_GOAL OF THE EXERCISE_
What you return must match, exactly, the lines running from the one containing "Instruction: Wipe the" to the end of the data, both included, and must contain no pictures.

::::::::

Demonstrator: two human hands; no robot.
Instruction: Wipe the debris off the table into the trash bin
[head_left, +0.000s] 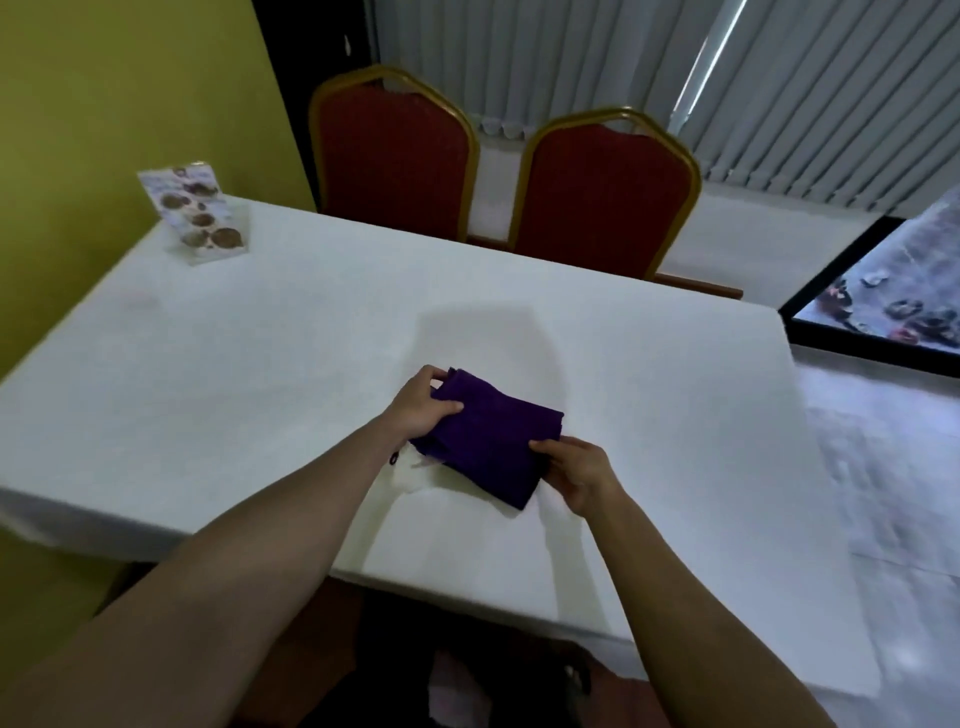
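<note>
A folded purple cloth (491, 441) lies on the white table (234, 364) just in front of me. My left hand (423, 402) grips its far left corner, thumb on top. My right hand (576, 470) pinches its near right edge. A small pale scrap (423, 457) shows at the cloth's left edge, by my left wrist. No trash bin is in view.
A clear stand with a picture menu (200, 213) sits at the table's far left corner by the yellow wall. Two red chairs with gold frames (395, 156) (605, 200) stand behind the far edge. A dark-framed floor picture (893, 306) lies at the right.
</note>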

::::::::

_ANSWER BOX_
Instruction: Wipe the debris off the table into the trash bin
[head_left, +0.000s] 
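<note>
A folded purple cloth (491, 441) lies on the white table (234, 364) just in front of me. My left hand (423, 402) grips its far left corner, thumb on top. My right hand (576, 470) pinches its near right edge. A small pale scrap (423, 457) shows at the cloth's left edge, by my left wrist. No trash bin is in view.
A clear stand with a picture menu (200, 213) sits at the table's far left corner by the yellow wall. Two red chairs with gold frames (395, 156) (605, 200) stand behind the far edge. A dark-framed floor picture (893, 306) lies at the right.
</note>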

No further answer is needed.